On reflection, Lorraine recalls a very straightforward conversation. “I identified myself as the substitute decision-maker and advised the doctor my dad had an advance care directive. In that moment, I saw her shoulders relax and it just opened up the lines of communication.”

Lorraine says that Jim had filed “every bit of paper possible” in his grey folder, addressing a diverse range of matters – both formal and informal. “He didn’t take out a paid funeral plan, but he chose a venue and music for his service, and he even left instructions for notifying Veterans’ Affairs of his death.”

The folder also contained a number of official documents, such as birth and marriage certificates, and an advance care directive counter-signed by Lorraine and her husband. In addition to nominating Lorraine as his substitute decision-maker, Jim’s plan also provided a detailed account of his treatment preferences. “Basically, he didn’t want medical intervention – no tubes, machines or anything attached to his body. He didn’t like the thought of people seeing him unwell or of not being able to recognise his great-grandchildren.”
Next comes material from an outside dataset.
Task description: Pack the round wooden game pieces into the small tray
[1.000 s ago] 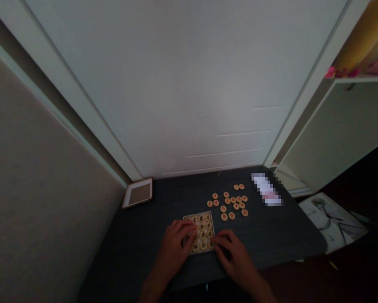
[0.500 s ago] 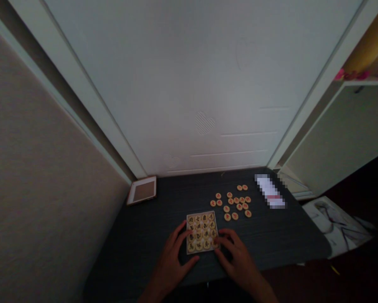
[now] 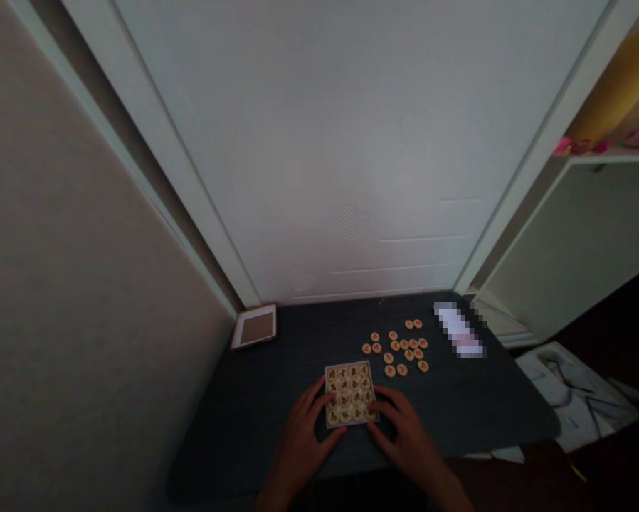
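A shallow square box [image 3: 350, 362] lies on the dark table, filled with rows of round Chinese chess pieces [image 3: 344, 386] that bear black characters. My left hand [image 3: 304, 434] grips its left side, fingers along the edge and thumb at the near edge. At the near right corner, my right hand [image 3: 402, 427] holds the box, its fingertips over the corner piece and its thumb at the near edge. Beyond the right hand lie several loose pieces with red characters [image 3: 404, 345], face up in a scattered group.
A tray-like item with a pale border and brown middle [image 3: 258, 328] sits at the table's far left corner. Toward the far right lies a blurred-out white object [image 3: 457, 328]. A white panel [image 3: 319, 163] stands behind the table [image 3: 298, 334]; a picture sheet [image 3: 565, 391] is beyond its right edge.
My left thumb has come in to the box's near edge, and my hands sit closer around it. The whole view has shifted slightly; the loose red pieces keep their layout.
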The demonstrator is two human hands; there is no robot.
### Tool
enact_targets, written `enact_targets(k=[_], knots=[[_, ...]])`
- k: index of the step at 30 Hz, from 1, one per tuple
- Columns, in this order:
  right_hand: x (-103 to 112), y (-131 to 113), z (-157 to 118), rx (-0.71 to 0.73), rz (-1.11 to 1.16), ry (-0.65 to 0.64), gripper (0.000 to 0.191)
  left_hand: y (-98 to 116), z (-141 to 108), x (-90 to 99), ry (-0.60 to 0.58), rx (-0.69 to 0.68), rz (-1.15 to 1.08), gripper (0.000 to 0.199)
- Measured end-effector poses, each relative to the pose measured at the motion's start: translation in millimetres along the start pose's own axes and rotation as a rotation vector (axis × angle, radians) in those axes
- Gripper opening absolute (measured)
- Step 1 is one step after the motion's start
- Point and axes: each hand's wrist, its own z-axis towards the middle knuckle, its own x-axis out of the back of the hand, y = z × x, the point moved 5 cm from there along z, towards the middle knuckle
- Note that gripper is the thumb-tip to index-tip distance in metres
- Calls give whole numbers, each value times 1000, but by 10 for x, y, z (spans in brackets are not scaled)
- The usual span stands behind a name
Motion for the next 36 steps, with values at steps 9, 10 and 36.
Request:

In line with these preferences, Jim was kept comfortable until he died in hospital a week later, surrounded by his family. Although this week in hospital, and those that followed, were overwhelming and stressful, Lorraine never doubted she was acting in Jim’s best interests and according to his wishes.

While Jim’s dedication to maintaining written documentation was extremely helpful, Lorraine says that two other aspects of advance care planning were also important – communicating the existence and contents of the plan to others, and careful consideration of a substitute decision-maker.

On the topic of communication, Lorraine says: “Dad just talked and talked to everyone about end-of-life matters – to my mum, to my brother and his wife, and even to my children and their cousins. Sometimes, we rolled our eyes at him, or we got into lively conversations over certain details. But his wishes were always fresh in our minds, and we were all on the same page. In many ways, he was ahead of his time discussing death so openly.”

Although Lorraine is the eldest child, she says this was of little consequence to Jim when choosing his substitute decision-maker. “It’s important to choose someone who lives nearby and is confident to speak up at the right time. In our family, I’m probably seen as the most reliable – or bossy – and I have experience working in the aged-care sector. In many ways, I’m a lot like dad.”

And when it comes to her own end-of-life decisions, Lorraine muses that the apple doesn’t fall far from the tree. “I’ve got a folder containing all my bits and pieces, just like dad did. But it’s not grey – and it’s saved on the computer!”

* Names and personal details have been changed for privacy reasons.